__YOUR GOAL__
Copy out the data that comes next, character for character, and leave the images aside.

"""

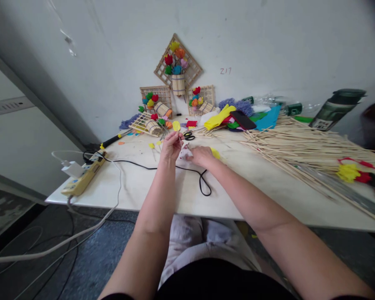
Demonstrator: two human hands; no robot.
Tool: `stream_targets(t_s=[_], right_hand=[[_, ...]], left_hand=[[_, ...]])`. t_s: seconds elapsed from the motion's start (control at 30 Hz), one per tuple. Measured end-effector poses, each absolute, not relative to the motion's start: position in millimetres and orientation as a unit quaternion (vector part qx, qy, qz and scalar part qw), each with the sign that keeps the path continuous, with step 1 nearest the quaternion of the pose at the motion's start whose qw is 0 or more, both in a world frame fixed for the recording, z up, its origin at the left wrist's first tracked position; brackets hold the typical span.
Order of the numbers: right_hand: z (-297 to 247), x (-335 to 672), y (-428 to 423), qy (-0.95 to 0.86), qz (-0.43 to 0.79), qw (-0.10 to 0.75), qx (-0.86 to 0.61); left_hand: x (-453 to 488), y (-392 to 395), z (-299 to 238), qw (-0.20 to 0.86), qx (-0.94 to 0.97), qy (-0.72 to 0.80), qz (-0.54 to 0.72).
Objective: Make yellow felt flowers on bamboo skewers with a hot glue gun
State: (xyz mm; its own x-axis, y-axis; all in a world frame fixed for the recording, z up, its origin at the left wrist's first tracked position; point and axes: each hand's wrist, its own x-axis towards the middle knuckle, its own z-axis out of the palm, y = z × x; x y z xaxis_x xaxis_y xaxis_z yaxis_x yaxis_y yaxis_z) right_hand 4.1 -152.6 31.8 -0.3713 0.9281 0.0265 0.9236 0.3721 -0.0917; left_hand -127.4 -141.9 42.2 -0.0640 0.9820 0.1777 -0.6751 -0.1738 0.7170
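My left hand (172,146) is closed in a pinch, with a yellow rounded petal-like piece (176,125) standing up above its fingertips. A thin stem seems to run down from the fingers, but its detail is too small to tell. Just to the right, my right hand (201,156) has its fingers curled down onto a small white cloth with reddish spots (185,153). Its fingertips are partly hidden. Scissors with black and yellow handles (189,136) lie right behind the hands. Small yellow pieces (151,146) lie left of my left hand, and yellow material (215,153) shows beyond the right.
Stick lattices with colourful flowers (178,62) lean on the wall. Many thin wooden sticks (306,146) cover the right side, near a dark bottle (337,109) and a phone (243,120). A black cable (143,167) crosses the table from a power strip (84,177).
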Motion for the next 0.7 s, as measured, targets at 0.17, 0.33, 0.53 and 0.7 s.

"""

__SOLUTION TO THIS PROBLEM__
Demonstrator: two human hands; no robot.
Tool: `stream_targets(t_s=[_], right_hand=[[_, ...]], left_hand=[[_, ...]])`. t_s: seconds elapsed from the motion's start (control at 30 Hz), one per tuple. Measured end-effector poses, each absolute, not relative to the motion's start: position in millimetres and orientation as a unit quaternion (vector part qx, qy, qz and scalar part qw), each with the sign that keeps the path continuous, with step 1 nearest the quaternion of the pose at the motion's start whose qw is 0 or more, both in a world frame fixed for the recording, z up, its origin at the left wrist's first tracked position; brackets hold the typical span.
Order of the numbers: right_hand: z (-297 to 247), x (-335 to 672), y (-428 to 423), qy (-0.95 to 0.86), qz (-0.43 to 0.79), qw (-0.10 to 0.75), qx (-0.86 to 0.61); left_hand: x (-453 to 488), y (-392 to 395), z (-299 to 238), qw (-0.20 to 0.86), qx (-0.94 to 0.97), qy (-0.72 to 0.80), qz (-0.54 to 0.72).
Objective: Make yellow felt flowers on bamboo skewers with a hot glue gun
State: (xyz mm; its own x-axis, y-axis; all in a world frame fixed for the recording, z up, its origin at the left wrist's first tracked position; point and axes: each hand's wrist, its own x-axis towards the middle knuckle, its own z-axis out of the palm, y = z × x; x y z xaxis_x xaxis_y xaxis_z yaxis_x yaxis_y yaxis_z) right_hand 4.1 -152.6 31.8 -0.3713 0.9281 0.0265 0.9236 0.3721 -0.0917; left_hand -127.4 -141.9 42.2 -0.0640 0.9820 0.1777 -0.6751 -0.1738 0.7170
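My left hand (172,146) is closed in a pinch, with a yellow rounded petal-like piece (176,125) standing up above its fingertips. A thin stem seems to run down from the fingers, but its detail is too small to tell. Just to the right, my right hand (201,156) has its fingers curled down onto a small white cloth with reddish spots (185,153). Its fingertips are partly hidden. Scissors with black and yellow handles (189,136) lie right behind the hands. Small yellow pieces (151,146) lie left of my left hand, and yellow material (215,153) shows beyond the right.
Stick lattices with colourful flowers (178,62) lean on the wall. Many thin wooden sticks (306,146) cover the right side, near a dark bottle (337,109) and a phone (243,120). A black cable (143,167) crosses the table from a power strip (84,177).
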Motion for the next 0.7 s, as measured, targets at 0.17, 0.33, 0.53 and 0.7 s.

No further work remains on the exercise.